** Opening Data listing block **
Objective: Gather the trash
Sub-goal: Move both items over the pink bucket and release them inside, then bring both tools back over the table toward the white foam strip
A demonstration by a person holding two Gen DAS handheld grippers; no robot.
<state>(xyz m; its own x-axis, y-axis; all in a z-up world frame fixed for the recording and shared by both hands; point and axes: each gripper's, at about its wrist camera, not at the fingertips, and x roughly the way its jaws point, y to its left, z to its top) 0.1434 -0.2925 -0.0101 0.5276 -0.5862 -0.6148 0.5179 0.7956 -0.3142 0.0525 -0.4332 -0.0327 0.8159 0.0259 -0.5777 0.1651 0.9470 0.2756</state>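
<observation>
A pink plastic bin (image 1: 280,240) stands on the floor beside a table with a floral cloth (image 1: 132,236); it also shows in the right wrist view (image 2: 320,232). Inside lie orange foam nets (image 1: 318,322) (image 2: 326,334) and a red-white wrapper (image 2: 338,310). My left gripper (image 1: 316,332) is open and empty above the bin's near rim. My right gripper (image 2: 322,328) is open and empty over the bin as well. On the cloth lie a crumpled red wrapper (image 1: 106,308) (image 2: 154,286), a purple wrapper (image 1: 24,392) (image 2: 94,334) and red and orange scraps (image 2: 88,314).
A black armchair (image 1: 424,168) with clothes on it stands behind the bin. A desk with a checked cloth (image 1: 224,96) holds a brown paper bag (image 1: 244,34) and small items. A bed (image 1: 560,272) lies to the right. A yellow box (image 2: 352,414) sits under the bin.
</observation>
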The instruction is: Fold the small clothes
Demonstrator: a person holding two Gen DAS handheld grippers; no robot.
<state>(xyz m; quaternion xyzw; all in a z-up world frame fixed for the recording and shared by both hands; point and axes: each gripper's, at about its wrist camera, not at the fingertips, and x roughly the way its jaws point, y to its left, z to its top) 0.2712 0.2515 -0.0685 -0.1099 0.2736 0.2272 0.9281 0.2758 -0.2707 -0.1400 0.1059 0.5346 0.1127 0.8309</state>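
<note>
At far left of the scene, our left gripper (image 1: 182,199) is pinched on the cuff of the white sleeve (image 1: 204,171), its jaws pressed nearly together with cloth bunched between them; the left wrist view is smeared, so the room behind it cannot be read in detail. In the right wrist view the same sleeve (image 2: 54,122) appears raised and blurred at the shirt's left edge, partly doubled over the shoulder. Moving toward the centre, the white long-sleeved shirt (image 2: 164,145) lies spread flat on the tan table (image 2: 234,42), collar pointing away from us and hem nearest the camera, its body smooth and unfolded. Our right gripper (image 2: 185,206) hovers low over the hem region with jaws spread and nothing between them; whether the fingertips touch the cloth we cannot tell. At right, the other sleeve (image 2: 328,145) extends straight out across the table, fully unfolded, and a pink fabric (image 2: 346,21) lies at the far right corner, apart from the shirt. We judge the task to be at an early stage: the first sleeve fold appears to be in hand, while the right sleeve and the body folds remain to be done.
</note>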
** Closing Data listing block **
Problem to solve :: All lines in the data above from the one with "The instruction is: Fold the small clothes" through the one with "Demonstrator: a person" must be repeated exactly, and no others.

Result for this exercise ::
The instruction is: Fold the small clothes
Demonstrator: a person holding two Gen DAS handheld grippers; no robot.

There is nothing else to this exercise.